Recommender system is essentially a system/model/algoritm intended to give suggestion of relevant items to the users. 
It can be movie, music, and many more. Generally speaking, when it comes to the relation between users and service providers or buyers and e-commerce, recommendations will be extremely needed. 
In the end, decent recommendations will be a win-win solution that benefits both parties as the users are more royal because they got what they wanted and the service providers gained more insight that could be turn to the profit. 
You may think, how impactful those recommendations are? in fact, it's massive.

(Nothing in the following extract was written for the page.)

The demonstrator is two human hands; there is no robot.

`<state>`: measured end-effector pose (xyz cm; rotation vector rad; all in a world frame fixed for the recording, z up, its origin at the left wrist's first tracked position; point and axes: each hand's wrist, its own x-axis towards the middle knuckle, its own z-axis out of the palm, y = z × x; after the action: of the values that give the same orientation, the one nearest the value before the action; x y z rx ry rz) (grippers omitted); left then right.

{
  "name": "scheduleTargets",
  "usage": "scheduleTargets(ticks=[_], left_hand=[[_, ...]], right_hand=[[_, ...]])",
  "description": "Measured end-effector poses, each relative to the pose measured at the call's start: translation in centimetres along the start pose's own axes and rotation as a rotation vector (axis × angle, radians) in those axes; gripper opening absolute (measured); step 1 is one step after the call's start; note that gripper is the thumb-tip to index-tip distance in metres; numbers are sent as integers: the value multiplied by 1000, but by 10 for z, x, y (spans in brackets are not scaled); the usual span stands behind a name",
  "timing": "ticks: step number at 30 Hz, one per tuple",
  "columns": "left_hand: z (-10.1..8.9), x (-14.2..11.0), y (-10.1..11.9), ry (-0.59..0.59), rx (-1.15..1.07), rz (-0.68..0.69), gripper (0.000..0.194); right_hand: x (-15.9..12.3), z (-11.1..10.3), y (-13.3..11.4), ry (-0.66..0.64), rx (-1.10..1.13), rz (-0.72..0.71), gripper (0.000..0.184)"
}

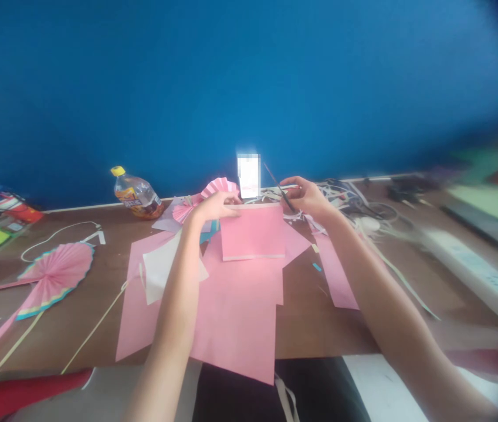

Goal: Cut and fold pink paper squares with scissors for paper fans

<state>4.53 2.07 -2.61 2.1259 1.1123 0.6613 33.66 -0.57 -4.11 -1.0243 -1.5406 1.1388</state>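
A pink sheet of paper (pixel 253 231) with pale strips along its top and bottom edges is held up in front of me. My left hand (pixel 217 206) is closed on its upper left corner, thumb and fingers pinching it. At the sheet's upper right, my right hand (pixel 304 196) is closed around scissors (pixel 279 189); a slim dark blade points up and left, while the handles are mostly hidden by the fingers. Larger pink sheets (pixel 240 322) lie beneath, reaching over the table's front edge. A folded pink paper fan (pixel 220 187) rests behind my left hand.
A plastic bottle with a yellow cap (pixel 138 196) leans at the back left. A finished-looking pink fan (pixel 59 272) lies left. White paper scraps (pixel 330 193) and cables are heaped at the back right, near a white power strip (pixel 473 269). A blue wall (pixel 249 88) stands behind.
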Motion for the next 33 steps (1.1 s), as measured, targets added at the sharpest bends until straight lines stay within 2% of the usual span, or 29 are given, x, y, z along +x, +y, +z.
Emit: scheduleTargets(ticks=[4, 7, 11, 16, 18, 21, 24, 26, 28, 30, 32, 33], left_hand=[[-15, -10, -8, 12, -38, -15, 34], [-15, -9, -10, 102, -140, -8, 32], [-7, -5, -9, 247, -282, 16, 32], [-3, -3, -12, 274, -379, -16, 36], [-2, -2, -13, 286, -369, -25, 37], [0, 0, -10, 240, -292, -25, 35], [5, 5, -3, 204, -182, 18, 31], [10, 10, 0, 222, -110, 62, 32], [13, 14, 3, 319, -35, 104, 32], [16, 16, 8, 491, 27, 133, 28], [19, 16, 18, 645, 76, 173, 24], [22, 15, 24, 683, 105, 210, 22]], right_hand=[[1, -5, 1, 53, -19, 1, 54], [1, -7, 2, 58, -13, 4, 54], [-1, -9, 4, -32, -53, 37, 51], [-3, -7, 2, -125, -103, 65, 50], [-3, -5, 1, -126, -111, 67, 47], [-3, -1, -3, -101, -90, 35, 44], [-4, 6, -9, -59, -53, -1, 41], [-4, 12, -14, -38, -48, -21, 40], [-4, 20, -19, 4, -56, -47, 39], [-4, 27, -22, 59, -40, -64, 40], [-3, 33, -24, 91, 34, -44, 41], [-2, 34, -23, 97, 88, -22, 41]])
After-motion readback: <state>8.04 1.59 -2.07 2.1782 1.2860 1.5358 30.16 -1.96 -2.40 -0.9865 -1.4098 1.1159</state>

According to McKindsey, recommendations plays a crucial role in:

40% of app installs on Google Play
60% of watch time on Youtube
35% of puchase on Amazon
75% of movies watched on Netflix
So, i think its not a bad idea to build one, right?

In [None]:
pip install colorama


In [None]:
import pandas as pd
import numpy as np
import seaborn as sns
import matplotlib.pyplot as plt
%matplotlib inline
import matplotlib.image as mpimg
from sklearn.impute import SimpleImputer

import math
import plotly.express as px
import plotly.graph_objects as go
import missingno as msno
from matplotlib.offsetbox import (TextArea, DrawingArea, OffsetImage,
                                  AnnotationBbox)
from plotly.colors import n_colors
from plotly.subplots import make_subplots
from IPython.display import Image
from colorama import Fore, Back, Style
m_ = Fore.MAGENTA
b_ = Fore.BLUE
y_ = Fore.YELLOW
r_ = Fore.RED
g_ = Fore.GREEN

sr_ = Style.RESET_ALL

Exploratory Data Analysis

First thing first, there's always an EDA to give us a sense of what data we are dealing with. 
It's also useful to acquire some insights, informations, and even mistakes from data.

In [None]:
data = pd.read_csv(r"C:\Users\vivih\Downloads\MoviesOnStreamingPlatforms_updated.csv")
data_tv = pd.read_csv(r"C:\Users\vivih\Downloads\tv_shows.csv")

In [None]:
data.head()

In [None]:
#Remove "Unnamed" 
data=data.drop("Unnamed: 0",axis=1)
data.head()

In [None]:
data.describe(include='all')

In [None]:
data.info()

In [None]:
#Check for total no.of null values in each column 
data.isna().sum()

In [None]:
#Removing the Target value
data = data[data['IMDb'].notna()]

In [None]:
#Visualizing the amount of missing data
msno.bar(data ,color='grey', figsize=(10, 4))

In [None]:
#Dropping "Rotten Tomatoes" for its excessively low data 
data = data.drop(['Rotten Tomatoes'], axis=1)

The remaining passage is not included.